Bond module was done; physics module almost done. Only a small handful of roadblocks need a solution before I will be completely done with the modules. The two major ones of these being how to determine whether the physics part is done (in other words when the collision ends) as well as how to put humpty together again in the cleanup module. The solution I am working on for the first problem is also applicable to the second: using the velocity, position, and possibly bonds of the nodes, I will attempt to catagorize them into chunks. These chunks will have relatively the same velocities (+ or - 1% of initial velocity difference of the 2 objects),
be geographically similar (by using node density in expanding radii I think I can work out a way to determine roughly where one object ends and where another begins) and use bonds to determine where one ends and one begins. [note: sorting by position turned out to be a pain to implement, and would likely result in all sorts of problems; I ended up using bonds instead: this means there will be more and smaller chunks, but also that it should be relatively exception-free. It also involved less math, which is always good when trying to avoid bugs.]

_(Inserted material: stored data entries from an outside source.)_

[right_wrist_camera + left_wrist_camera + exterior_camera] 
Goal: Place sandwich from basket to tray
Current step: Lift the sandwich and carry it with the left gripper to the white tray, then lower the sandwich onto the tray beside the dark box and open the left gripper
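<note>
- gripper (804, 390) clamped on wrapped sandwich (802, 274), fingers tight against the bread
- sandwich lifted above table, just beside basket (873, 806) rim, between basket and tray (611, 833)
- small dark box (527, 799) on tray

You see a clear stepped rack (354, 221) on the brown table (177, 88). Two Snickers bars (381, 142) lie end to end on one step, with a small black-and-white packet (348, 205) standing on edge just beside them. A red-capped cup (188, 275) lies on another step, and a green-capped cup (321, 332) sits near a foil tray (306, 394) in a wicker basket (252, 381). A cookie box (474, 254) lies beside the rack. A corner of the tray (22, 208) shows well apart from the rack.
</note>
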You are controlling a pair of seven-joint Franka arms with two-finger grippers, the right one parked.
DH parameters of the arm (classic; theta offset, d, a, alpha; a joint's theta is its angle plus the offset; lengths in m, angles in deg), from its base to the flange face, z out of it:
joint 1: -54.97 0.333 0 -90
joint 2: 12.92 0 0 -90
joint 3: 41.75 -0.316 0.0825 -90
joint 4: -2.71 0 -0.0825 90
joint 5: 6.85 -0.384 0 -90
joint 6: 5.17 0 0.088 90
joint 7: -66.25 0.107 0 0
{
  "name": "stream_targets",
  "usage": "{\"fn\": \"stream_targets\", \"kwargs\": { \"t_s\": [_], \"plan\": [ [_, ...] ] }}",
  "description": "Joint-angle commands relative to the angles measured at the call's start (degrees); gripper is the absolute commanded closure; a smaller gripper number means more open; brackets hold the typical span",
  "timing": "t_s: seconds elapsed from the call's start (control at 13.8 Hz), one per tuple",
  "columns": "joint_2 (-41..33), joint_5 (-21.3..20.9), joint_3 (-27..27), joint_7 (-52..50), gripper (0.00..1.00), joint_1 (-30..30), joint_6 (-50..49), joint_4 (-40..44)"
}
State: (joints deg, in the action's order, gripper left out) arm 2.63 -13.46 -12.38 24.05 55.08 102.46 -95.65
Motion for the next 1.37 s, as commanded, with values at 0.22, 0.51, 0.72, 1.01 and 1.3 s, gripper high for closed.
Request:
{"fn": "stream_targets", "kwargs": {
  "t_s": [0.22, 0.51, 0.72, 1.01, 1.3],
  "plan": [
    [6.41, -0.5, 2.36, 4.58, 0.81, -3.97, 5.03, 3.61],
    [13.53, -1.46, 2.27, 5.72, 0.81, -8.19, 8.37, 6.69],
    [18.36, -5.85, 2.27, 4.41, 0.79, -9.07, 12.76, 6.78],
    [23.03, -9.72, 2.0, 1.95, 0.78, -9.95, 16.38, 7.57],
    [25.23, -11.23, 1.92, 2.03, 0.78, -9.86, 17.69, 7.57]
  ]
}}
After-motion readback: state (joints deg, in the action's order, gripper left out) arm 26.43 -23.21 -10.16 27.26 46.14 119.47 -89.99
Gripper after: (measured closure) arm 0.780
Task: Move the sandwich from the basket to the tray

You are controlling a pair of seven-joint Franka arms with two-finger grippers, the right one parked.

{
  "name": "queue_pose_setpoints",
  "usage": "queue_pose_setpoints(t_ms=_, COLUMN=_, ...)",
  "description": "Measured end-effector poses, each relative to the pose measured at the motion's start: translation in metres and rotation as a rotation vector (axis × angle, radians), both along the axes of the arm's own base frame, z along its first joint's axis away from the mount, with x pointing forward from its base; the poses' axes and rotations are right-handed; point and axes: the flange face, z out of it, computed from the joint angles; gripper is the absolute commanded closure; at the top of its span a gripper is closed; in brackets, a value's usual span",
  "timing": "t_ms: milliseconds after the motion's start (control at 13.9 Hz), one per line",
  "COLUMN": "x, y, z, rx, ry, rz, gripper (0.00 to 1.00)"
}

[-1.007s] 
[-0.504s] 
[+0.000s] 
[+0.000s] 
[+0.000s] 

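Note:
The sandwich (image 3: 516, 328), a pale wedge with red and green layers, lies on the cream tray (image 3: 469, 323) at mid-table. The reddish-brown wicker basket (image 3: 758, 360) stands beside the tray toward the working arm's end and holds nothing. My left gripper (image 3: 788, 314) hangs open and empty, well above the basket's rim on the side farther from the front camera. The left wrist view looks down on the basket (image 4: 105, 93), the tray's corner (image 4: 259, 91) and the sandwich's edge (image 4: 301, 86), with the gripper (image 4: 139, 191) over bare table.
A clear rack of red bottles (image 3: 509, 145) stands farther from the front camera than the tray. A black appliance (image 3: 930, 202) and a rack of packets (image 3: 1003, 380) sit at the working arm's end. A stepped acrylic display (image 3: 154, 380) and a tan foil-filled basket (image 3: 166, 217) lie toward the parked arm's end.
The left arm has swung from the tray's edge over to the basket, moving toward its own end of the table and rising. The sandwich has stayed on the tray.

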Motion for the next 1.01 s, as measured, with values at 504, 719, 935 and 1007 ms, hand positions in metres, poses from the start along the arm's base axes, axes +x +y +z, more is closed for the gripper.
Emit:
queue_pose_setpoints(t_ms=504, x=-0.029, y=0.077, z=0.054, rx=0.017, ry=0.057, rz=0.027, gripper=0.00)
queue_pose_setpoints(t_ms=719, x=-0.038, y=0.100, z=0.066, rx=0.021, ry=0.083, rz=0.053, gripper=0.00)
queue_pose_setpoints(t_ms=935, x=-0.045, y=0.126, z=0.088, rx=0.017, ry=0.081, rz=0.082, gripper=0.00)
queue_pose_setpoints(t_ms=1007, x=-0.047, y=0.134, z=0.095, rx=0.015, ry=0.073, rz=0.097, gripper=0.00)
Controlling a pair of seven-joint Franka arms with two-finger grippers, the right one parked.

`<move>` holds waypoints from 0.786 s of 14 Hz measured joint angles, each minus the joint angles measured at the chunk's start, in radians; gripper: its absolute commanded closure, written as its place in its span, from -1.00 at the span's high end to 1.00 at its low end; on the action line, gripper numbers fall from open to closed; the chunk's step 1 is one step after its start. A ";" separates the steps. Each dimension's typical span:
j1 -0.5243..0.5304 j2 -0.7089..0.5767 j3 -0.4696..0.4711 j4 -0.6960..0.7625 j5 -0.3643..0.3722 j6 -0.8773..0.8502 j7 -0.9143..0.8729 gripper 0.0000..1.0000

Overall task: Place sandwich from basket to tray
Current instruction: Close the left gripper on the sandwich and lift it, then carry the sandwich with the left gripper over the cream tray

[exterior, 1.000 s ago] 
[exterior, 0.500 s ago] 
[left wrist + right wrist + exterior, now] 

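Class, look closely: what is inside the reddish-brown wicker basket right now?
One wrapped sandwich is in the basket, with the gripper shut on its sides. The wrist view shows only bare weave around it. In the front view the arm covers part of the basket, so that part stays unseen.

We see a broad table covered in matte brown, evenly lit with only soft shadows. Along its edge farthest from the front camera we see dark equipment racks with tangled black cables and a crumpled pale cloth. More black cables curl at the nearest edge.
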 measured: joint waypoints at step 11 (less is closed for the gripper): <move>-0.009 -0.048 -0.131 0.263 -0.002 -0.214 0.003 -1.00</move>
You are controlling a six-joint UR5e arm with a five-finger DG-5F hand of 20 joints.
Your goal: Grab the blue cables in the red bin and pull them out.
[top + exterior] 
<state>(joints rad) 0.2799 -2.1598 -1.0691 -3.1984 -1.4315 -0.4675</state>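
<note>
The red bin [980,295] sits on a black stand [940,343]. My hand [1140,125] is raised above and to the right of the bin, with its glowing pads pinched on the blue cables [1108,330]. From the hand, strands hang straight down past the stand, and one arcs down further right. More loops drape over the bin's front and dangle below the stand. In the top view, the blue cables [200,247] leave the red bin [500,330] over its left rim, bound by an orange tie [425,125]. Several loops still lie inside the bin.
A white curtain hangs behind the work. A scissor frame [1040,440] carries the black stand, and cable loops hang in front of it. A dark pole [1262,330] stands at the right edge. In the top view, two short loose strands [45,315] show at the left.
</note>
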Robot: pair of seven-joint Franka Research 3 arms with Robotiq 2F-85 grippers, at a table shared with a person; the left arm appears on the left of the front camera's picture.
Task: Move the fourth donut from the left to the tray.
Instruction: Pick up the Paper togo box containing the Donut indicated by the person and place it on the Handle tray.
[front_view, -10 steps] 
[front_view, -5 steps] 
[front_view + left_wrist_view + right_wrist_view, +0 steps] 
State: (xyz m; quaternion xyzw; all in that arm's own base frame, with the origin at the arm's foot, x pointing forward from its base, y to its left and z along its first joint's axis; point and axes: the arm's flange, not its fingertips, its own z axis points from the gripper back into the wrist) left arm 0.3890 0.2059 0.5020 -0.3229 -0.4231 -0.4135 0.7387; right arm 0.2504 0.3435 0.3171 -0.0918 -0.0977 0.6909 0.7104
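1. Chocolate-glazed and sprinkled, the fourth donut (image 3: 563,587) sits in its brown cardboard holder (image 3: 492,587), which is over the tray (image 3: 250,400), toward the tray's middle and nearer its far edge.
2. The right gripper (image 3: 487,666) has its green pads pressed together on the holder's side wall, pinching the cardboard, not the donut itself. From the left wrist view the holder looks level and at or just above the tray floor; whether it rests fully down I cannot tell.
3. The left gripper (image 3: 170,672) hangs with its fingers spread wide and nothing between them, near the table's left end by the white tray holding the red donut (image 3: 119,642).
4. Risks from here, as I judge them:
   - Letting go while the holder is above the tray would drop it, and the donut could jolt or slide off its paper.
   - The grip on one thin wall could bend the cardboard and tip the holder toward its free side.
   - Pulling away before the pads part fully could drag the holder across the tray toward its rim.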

This allows for trajectory calculations of each chunk, giving a decent picture of whether a collision is still in progress by finding whether they are set to collide.
This will help in the cleanup module since it too will divide objects into chunks. These will then be further analyzed to determine various properties (chunks consisting of 1 or 2 nodes may be culled to save processing, medium sized may be sent to a low drain system to turn back into objects, large to more a draining system which optimizes them for rendering better and culls interior nodes).
Another thing which has come to my attention is that I will probably need two different sub-modules in the cleanup module. One will be what I call a "hard cleanup" which will be more intensive and serves to prepare an object for normal, non-collision rendering.
The other is the "soft cleanup" which will just have to make the object renderable. The soft cleanup will be used during the physics collision to avoid the appearance of the program freezing when the collision takes place (due to not rendering for what could potentially be more than a few seconds, although I won't know until I test it). This will allow me to render about every x period of time while the main physics loop is being done.
All in all, what I am doing now is the most critical part of the program. The difference between something which looks like crap and looks amazing is really held in the cleanup module alone. Here's hoping I don't screw it up too badly.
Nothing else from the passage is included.